### Raw data ###
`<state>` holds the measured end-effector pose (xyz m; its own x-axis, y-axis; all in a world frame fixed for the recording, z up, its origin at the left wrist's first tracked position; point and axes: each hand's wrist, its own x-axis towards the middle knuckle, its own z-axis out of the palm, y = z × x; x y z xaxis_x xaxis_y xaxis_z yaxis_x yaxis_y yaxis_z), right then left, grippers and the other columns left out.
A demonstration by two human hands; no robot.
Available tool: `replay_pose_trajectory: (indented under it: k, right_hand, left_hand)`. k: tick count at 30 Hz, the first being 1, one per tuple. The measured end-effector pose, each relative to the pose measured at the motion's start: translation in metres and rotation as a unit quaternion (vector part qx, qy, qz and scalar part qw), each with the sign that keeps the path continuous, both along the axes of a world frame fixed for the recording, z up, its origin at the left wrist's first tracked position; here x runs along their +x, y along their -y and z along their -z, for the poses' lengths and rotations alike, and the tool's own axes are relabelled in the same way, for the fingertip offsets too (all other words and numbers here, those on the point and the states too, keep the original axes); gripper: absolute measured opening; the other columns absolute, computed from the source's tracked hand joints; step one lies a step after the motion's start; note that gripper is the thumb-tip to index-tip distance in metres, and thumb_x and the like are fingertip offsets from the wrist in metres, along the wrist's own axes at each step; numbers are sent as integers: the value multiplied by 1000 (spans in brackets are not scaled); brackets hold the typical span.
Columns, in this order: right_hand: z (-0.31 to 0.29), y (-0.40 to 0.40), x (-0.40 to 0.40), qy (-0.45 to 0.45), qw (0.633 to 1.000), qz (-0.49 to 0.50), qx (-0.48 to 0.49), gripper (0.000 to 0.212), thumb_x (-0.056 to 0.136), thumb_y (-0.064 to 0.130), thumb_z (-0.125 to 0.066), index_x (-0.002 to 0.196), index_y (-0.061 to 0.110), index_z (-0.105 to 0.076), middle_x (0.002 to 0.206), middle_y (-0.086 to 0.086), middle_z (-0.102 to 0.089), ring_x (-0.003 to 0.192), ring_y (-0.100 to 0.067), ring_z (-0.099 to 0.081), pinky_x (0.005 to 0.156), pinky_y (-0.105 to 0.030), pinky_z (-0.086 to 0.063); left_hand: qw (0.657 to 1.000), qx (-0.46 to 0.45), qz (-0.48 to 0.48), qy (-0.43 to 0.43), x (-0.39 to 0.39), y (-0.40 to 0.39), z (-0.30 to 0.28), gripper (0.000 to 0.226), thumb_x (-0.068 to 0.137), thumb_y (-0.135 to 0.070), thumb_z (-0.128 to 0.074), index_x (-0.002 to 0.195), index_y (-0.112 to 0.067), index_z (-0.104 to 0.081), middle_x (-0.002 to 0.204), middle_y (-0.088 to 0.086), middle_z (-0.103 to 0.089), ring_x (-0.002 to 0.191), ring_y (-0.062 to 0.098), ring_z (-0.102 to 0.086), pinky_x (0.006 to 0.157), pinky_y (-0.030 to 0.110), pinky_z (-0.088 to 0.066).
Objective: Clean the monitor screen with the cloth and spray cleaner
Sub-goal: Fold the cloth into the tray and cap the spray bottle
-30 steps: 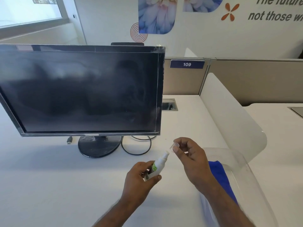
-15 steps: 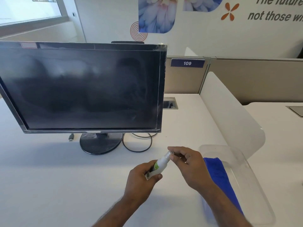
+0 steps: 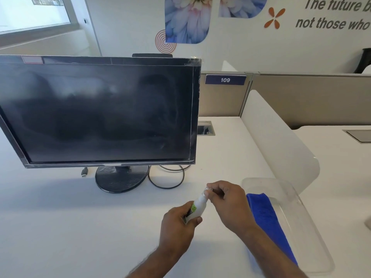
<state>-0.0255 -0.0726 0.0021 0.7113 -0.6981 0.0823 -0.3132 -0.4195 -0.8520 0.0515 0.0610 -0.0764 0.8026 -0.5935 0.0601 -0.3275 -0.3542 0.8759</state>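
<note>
Head view: left hand [image 3: 176,225] grips small white plastic spray bottle [image 3: 197,205]; right hand [image 3: 228,203] pinches its clear cap [image 3: 206,192], near the black monitor [image 3: 96,111].

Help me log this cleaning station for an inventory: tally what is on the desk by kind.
Monitor: 1
Spray bottle: 1
Blue cloth: 1
Clear tray: 1
Loose black cable: 1
Total: 5
</note>
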Motion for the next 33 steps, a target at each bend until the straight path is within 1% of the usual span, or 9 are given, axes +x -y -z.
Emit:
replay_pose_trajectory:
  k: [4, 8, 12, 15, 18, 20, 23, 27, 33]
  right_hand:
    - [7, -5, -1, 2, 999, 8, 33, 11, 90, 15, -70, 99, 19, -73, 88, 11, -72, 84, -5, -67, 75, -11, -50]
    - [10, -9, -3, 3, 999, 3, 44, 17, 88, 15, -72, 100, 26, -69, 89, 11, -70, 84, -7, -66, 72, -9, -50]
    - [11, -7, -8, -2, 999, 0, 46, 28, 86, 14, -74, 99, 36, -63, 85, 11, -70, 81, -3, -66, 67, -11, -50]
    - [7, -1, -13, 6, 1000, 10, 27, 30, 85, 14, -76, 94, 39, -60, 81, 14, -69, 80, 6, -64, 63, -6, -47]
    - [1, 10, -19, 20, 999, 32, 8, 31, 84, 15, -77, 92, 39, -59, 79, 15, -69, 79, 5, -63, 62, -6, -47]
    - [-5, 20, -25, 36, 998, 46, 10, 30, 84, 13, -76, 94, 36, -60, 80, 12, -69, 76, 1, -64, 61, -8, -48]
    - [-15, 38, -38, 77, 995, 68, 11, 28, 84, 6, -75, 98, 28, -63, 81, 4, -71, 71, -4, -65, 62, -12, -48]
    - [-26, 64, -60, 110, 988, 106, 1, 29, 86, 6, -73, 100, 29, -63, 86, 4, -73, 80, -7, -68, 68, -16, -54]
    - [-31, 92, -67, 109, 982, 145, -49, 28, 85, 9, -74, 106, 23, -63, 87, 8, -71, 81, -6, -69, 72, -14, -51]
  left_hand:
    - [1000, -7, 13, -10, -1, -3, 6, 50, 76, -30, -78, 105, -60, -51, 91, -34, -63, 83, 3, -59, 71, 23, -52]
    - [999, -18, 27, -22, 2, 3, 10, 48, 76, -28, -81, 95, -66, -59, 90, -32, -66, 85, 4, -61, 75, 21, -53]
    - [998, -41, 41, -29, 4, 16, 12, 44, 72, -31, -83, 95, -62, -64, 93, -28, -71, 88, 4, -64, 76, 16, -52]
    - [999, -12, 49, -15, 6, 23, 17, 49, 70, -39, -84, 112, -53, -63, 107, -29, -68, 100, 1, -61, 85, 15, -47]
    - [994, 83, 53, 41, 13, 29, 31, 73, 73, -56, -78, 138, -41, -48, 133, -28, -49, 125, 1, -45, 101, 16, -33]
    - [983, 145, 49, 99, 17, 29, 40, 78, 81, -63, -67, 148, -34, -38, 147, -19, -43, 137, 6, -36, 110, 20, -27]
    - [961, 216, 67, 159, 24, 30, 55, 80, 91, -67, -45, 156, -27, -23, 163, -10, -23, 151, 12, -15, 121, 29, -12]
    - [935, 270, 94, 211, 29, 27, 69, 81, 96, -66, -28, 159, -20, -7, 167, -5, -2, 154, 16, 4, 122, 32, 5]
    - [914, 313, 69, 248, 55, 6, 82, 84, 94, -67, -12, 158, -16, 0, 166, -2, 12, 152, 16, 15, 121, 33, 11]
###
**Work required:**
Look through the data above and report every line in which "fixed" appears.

**Written response:**
`<state>` holds the measured end-effector pose (xyz m; its own x-axis, y-axis; all in a world frame fixed for the recording, z up, its origin at the left wrist's first tracked position; point and axes: each hand's wrist, its own x-axis towards the middle knuckle, its own z-axis out of the palm, y = z × x; x y z xaxis_x xaxis_y xaxis_z yaxis_x yaxis_y yaxis_z), right then left, grippers and the other columns left out.
Available tool: `replay_pose_trajectory: (indented under it: k, right_hand, left_hand)`. k: tick count at 30 Hz, the first being 1, one per tuple. The measured end-effector pose, each relative to the pose measured at the motion's start: translation in metres and rotation as a unit quaternion (vector part qx, qy, qz and scalar part qw), each with the sign that keeps the path continuous, both along the axes of a world frame fixed for the recording, z up, its origin at the left wrist's first tracked position; here x runs along their +x, y along their -y and z along their -z, for the poses' lengths and rotations alike, and the tool's own axes are relabelled in the same way, for the fingertip offsets too (all other words and numbers here, those on the point and the states too, keep the original axes); gripper: absolute measured opening; the other columns absolute, computed from the source's tracked hand joints; step one lies a step after the motion's start; note that gripper is the thumb-tip to index-tip distance in metres, and thumb_x and the like are fingertip offsets from the wrist in metres, along the wrist's own axes at each step; numbers are sent as integers: the value multiplied by 1000 (spans in brackets are not scaled); brackets hold the typical span.

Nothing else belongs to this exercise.